Callosobruchus analis, also known as the "bean weevil", "cowpea weevil" or the "seed weevil" is a species within the family Chrysomelidae (Subfamily: Bruchinae) which are leaf beetles native to tropical Asia and Africa. C. analis has also been described in locations in the Western Hemisphere such as Brazil due to international trade. Commonly mistaken for Callosobruchus maculatus, both are granivores and considered pests of stored legumes. Despite its name, C. analis not a true weevil.

== Description ==
Like other insects in the same genus, C. analis does not morphologically have an elongated rostrum which differentiates it from weevil beetles. Due to the overlapping ranges and similarities among species, insects within Callosobruchus are commonly misidentified.
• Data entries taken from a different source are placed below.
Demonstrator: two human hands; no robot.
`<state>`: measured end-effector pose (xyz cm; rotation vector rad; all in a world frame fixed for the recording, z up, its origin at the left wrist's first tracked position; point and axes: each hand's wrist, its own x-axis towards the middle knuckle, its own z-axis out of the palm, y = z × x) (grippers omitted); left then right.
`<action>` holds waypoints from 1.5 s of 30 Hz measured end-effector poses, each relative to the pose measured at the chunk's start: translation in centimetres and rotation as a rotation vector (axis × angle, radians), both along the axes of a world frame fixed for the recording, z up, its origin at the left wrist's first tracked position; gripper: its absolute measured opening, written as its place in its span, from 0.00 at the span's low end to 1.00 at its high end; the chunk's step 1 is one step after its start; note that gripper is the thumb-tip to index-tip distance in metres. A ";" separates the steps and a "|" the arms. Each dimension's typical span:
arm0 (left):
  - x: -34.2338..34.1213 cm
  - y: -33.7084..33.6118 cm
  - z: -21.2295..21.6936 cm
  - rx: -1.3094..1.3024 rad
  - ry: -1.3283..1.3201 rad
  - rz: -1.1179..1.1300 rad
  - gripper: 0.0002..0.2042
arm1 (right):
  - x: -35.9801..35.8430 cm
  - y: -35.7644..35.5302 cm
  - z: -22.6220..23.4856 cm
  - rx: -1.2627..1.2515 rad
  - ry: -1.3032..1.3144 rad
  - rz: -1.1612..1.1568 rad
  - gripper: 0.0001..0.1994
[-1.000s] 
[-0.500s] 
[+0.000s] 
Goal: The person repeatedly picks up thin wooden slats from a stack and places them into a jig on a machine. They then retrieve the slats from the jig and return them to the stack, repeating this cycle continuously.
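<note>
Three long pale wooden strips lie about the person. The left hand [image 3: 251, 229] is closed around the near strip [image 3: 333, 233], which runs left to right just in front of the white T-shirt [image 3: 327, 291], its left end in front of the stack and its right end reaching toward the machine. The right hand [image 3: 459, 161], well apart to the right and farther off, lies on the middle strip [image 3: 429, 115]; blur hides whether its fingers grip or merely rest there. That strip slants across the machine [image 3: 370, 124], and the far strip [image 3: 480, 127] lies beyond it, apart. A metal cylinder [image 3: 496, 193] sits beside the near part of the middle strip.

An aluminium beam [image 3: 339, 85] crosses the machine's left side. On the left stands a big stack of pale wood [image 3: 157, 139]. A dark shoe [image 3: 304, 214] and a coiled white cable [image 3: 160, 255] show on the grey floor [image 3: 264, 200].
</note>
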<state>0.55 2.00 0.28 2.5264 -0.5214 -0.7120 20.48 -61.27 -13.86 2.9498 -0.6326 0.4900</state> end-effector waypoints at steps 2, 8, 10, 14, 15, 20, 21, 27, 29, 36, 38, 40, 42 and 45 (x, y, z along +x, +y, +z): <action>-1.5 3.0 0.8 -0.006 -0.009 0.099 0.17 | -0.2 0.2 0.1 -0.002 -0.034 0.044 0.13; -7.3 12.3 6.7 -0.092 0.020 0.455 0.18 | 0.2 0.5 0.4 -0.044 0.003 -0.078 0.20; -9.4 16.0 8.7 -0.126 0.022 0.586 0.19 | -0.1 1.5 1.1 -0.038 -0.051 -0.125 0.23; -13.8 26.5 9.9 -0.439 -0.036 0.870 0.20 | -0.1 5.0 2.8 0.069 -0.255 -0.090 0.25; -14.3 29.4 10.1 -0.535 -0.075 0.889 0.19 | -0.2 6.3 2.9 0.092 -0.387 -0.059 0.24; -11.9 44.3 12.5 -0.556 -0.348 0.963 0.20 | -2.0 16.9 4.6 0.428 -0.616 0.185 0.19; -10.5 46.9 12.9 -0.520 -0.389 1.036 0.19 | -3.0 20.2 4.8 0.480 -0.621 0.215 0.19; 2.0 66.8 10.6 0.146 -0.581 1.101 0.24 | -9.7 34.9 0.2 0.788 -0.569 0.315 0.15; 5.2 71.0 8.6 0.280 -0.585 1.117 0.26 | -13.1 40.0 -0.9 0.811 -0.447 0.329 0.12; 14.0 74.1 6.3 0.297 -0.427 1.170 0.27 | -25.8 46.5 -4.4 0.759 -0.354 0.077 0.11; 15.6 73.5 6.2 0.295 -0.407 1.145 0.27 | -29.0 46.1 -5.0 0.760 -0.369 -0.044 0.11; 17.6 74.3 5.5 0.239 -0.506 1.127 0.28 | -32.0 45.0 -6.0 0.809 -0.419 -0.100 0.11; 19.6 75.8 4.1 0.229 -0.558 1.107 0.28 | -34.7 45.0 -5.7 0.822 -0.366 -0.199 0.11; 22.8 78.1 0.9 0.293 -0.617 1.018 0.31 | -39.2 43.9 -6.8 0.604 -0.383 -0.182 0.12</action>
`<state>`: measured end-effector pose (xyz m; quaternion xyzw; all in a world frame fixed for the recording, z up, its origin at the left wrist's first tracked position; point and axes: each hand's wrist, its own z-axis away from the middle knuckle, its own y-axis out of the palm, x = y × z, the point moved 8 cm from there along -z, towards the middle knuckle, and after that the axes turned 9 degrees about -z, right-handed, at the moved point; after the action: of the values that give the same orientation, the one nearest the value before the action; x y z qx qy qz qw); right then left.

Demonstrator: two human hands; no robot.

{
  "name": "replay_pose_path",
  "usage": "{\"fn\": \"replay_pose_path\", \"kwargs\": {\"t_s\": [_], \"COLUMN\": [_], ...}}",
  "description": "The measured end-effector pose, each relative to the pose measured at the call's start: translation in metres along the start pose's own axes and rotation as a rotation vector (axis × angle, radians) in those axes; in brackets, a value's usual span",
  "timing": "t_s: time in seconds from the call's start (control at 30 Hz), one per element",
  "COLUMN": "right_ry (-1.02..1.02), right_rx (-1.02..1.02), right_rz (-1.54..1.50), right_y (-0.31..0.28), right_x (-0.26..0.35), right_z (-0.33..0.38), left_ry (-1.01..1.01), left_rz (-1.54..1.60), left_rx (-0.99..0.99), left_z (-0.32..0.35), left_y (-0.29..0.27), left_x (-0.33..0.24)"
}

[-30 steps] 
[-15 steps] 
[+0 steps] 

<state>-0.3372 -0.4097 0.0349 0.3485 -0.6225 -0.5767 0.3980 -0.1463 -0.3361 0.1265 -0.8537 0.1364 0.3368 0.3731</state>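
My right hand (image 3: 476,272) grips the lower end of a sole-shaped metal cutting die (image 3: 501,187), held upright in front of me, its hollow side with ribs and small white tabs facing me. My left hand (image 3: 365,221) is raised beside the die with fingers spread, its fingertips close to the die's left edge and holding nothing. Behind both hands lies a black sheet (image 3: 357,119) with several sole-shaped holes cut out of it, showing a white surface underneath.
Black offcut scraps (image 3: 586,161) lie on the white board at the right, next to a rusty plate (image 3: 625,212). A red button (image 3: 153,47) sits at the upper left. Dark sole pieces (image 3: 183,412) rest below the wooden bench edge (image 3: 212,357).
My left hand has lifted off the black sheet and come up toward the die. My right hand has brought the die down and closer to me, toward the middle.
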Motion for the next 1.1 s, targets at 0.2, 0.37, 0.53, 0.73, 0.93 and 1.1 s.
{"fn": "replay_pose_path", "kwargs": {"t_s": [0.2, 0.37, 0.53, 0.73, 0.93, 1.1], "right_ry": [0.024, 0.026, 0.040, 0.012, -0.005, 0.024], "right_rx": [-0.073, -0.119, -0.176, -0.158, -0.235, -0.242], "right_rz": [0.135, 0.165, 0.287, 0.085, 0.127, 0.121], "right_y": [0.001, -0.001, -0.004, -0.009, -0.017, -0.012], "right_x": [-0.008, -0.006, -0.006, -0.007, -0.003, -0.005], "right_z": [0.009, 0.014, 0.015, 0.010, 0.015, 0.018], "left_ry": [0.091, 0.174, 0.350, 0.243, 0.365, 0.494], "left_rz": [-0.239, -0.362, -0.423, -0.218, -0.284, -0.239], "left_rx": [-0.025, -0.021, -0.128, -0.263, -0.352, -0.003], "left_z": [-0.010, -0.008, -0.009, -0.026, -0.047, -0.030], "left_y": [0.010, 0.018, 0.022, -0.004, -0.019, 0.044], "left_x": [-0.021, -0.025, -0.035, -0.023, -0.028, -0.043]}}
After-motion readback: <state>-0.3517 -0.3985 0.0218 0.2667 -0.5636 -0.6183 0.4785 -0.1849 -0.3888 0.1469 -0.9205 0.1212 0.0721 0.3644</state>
At maturity, the C.analis beetles can vary in length between 3-4 millimetres (mm).

== Lifecycle ==
Legumes encompass the majority of the lifecycle of C. analis either within legumes in agricultural storages or unharvested, inedible crops. To attract a male, female insects employ two pheromones to initiate reproduction: one attractant pheromone and one contact pheromone. The attractant pheromone is released to draw in male insects and once in immediate proximity, the contact pheromone is released, causing male genitalia to extrude and initiate copulation. Copulation within C. analis is conspecific, meaning breeding is restricted solely within its own species and reinforced through the chemical makeup of the contact pheromone to enhance mate recognition. Once hatched, the larvae impregnate themselves into the host bean and internally feed until maturity. Unlike C. maculatus, C. analis, displays a 'contest' competition method in which only one single adult insect will emerge from a single bean, though two adults have been observed to emerge from a single bean. A female, after having undergone copulation, will lay as many as 100 - 200 eggs on suitable legumes.
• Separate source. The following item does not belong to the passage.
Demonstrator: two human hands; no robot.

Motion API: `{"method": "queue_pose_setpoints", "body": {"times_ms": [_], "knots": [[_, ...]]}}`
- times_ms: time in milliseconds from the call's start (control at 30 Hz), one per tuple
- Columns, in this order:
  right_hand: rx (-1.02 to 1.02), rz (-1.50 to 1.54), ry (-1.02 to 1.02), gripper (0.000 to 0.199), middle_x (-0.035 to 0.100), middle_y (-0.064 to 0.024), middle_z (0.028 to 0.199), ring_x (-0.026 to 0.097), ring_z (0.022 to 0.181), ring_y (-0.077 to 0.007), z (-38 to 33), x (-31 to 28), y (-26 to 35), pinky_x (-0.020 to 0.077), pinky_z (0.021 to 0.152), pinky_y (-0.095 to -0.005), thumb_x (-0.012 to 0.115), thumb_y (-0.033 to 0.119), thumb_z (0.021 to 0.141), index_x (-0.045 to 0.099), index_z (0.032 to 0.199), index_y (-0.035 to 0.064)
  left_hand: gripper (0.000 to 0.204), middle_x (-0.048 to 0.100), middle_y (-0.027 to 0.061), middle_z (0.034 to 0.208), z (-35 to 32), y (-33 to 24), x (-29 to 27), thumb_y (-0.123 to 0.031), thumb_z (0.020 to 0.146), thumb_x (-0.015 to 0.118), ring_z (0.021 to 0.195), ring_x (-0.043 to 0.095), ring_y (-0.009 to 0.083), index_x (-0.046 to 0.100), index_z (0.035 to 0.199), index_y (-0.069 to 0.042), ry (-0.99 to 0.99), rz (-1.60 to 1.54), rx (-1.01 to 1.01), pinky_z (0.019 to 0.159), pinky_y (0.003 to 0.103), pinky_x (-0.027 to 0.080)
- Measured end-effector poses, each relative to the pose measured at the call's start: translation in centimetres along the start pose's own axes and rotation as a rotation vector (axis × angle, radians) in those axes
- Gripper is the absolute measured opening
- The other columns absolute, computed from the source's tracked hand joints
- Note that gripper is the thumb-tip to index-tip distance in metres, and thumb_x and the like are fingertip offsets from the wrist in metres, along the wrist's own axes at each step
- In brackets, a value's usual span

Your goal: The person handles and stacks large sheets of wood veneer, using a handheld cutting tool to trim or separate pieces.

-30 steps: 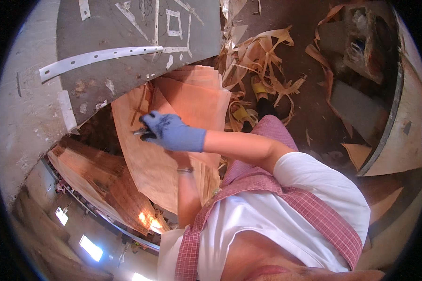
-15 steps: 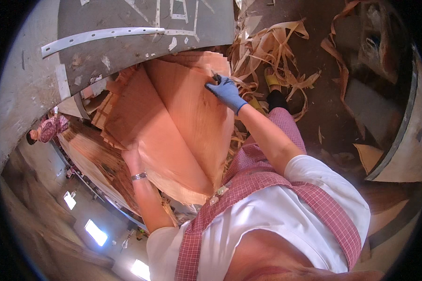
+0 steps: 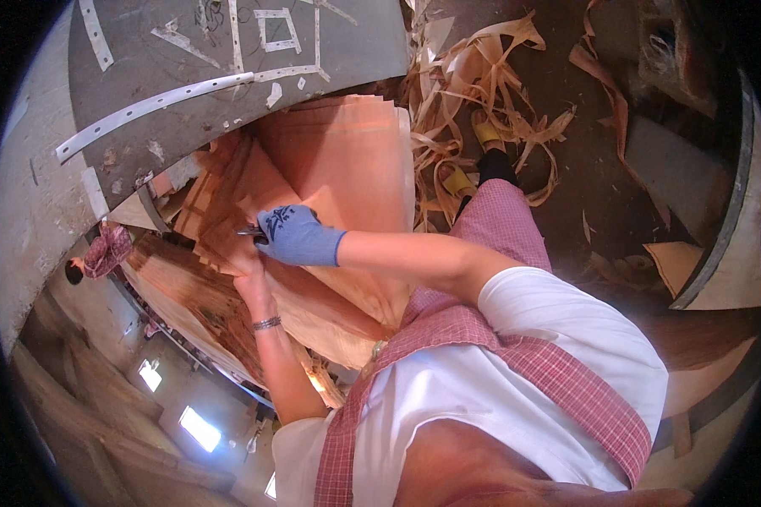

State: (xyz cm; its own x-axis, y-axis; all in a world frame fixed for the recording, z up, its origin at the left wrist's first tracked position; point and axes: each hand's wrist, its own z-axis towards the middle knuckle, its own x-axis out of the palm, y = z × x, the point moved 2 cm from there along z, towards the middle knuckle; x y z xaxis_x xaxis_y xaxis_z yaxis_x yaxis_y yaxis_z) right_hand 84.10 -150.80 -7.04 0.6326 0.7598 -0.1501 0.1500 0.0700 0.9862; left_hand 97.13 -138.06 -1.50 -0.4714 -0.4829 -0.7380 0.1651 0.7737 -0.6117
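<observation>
A stack of thin reddish wood veneer sheets (image 3: pixel 342 160) lies in front of me, its upper sheets bent up along a fold. My bare left hand (image 3: pixel 252 280), with a metal band on the wrist, grips the left edge of the raised veneer; its fingertips are partly hidden. Just above it is my right hand (image 3: pixel 292 235) in a blue glove, closed round a small dark tool (image 3: pixel 249 231). The tool's end points left, over the veneer near my left hand. Its exact kind is too small to tell.
A grey board (image 3: pixel 169 93) with white perforated strips stands beyond the stack. Curled veneer offcuts (image 3: pixel 490 76) litter the floor at right, around my feet in yellow sandals (image 3: pixel 458 181). More veneer (image 3: pixel 203 291) lies at left. Another person (image 3: pixel 106 252) is at the far left.
My right hand has moved left, from the stack's far right corner to beside my left hand, with the dark tool. The raised veneer has folded further left, baring more sheets beneath.
</observation>
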Motion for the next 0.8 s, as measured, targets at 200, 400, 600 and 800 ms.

It has been researched that the sex and phenotypic traits of larvae are linked to the quality of the host bean. Larvae hatched on lentils are larger and more likely female than those growing on mung beans.

== Distribution ==
C. analis is native to equatorial tropics and sub-saharan regions of Africa and Asia. It is most common in countries where high agricultural yields edible legumes are stored, such as India, Ghana and Indonesia. Due to international trade, the insect has expanded its range, and is found on nearly every continent in the world.

== Pest control ==
Stored foods such as the common bean, cowpea beans and other legumes contribute significantly to international agricultural trade by amount to 27% and comprises 33% of human dietary need. While insects of Callosobruchus directly render legumes unviable through feeding or hosts for reproduction, the majority of legumes are also deemed inedible due to contamination of insect waste products and dead insects, which has been reported to cause 100% loss of product. Notably, countries with emphasis on storing legumes such as Ghana have seen large infestations due to the warmer climate and abundance of legumes in storage.
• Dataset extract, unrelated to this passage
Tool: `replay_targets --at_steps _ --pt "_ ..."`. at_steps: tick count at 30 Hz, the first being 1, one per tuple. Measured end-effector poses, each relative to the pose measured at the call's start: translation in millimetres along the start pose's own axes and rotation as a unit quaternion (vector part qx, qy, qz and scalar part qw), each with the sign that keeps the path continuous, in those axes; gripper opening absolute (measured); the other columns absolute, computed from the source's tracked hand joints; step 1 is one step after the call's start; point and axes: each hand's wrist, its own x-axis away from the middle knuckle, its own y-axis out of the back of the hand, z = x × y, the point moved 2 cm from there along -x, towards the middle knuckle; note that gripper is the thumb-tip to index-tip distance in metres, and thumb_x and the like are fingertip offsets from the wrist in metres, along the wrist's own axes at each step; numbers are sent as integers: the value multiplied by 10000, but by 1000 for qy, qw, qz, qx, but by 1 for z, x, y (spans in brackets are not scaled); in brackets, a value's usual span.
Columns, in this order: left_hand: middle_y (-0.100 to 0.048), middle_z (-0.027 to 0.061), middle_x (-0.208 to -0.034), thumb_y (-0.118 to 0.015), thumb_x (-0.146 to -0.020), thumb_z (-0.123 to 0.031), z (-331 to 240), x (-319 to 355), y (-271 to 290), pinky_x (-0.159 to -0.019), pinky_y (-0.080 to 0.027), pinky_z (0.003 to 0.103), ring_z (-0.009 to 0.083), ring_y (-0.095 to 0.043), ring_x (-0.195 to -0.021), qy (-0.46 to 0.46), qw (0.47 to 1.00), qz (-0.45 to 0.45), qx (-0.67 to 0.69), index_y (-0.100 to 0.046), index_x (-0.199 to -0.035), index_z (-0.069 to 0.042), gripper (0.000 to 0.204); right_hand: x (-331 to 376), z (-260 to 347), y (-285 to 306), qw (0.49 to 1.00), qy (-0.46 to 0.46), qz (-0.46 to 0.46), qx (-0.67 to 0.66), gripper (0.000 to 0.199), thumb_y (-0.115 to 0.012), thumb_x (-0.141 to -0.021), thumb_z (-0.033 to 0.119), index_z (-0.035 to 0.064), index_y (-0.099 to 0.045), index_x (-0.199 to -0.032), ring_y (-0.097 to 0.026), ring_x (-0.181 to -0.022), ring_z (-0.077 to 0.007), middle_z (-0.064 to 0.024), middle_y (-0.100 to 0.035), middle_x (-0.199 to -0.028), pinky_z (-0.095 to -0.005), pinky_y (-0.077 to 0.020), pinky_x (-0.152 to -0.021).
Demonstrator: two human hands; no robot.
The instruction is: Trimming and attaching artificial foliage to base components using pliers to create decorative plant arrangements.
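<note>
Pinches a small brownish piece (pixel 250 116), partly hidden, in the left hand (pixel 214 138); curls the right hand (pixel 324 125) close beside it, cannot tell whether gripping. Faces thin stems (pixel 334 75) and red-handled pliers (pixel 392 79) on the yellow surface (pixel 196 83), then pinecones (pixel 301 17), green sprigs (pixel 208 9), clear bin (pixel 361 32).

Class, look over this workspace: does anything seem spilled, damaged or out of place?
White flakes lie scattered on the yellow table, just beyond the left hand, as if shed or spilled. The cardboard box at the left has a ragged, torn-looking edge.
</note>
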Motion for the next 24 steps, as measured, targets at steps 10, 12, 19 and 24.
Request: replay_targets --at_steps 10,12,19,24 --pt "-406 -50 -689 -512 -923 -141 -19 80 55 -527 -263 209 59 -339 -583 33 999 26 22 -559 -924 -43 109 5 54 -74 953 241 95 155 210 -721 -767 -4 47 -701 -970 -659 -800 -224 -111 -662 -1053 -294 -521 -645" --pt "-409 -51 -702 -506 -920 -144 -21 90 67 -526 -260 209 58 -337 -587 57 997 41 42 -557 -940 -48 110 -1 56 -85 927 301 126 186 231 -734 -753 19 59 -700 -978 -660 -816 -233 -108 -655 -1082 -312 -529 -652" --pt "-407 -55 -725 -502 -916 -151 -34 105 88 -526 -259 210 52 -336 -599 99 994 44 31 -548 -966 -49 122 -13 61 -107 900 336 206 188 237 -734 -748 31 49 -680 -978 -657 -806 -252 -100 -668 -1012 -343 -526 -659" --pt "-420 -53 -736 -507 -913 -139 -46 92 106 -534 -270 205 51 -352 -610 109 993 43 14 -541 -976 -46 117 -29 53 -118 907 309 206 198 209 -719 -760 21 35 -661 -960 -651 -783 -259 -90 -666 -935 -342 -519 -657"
Recent efforts to combat mass infestations have been through the use of insect pheromones to disrupt mating patterns or to redirect the insects entirely within food product storages. Attractant pheromones have been employed that lure males out of mass storages and while contact pheromones have been used to instigate a false copulation. But due to efficiency and practical measures, phosphine fumigation remains the most common use of beetle management in storages.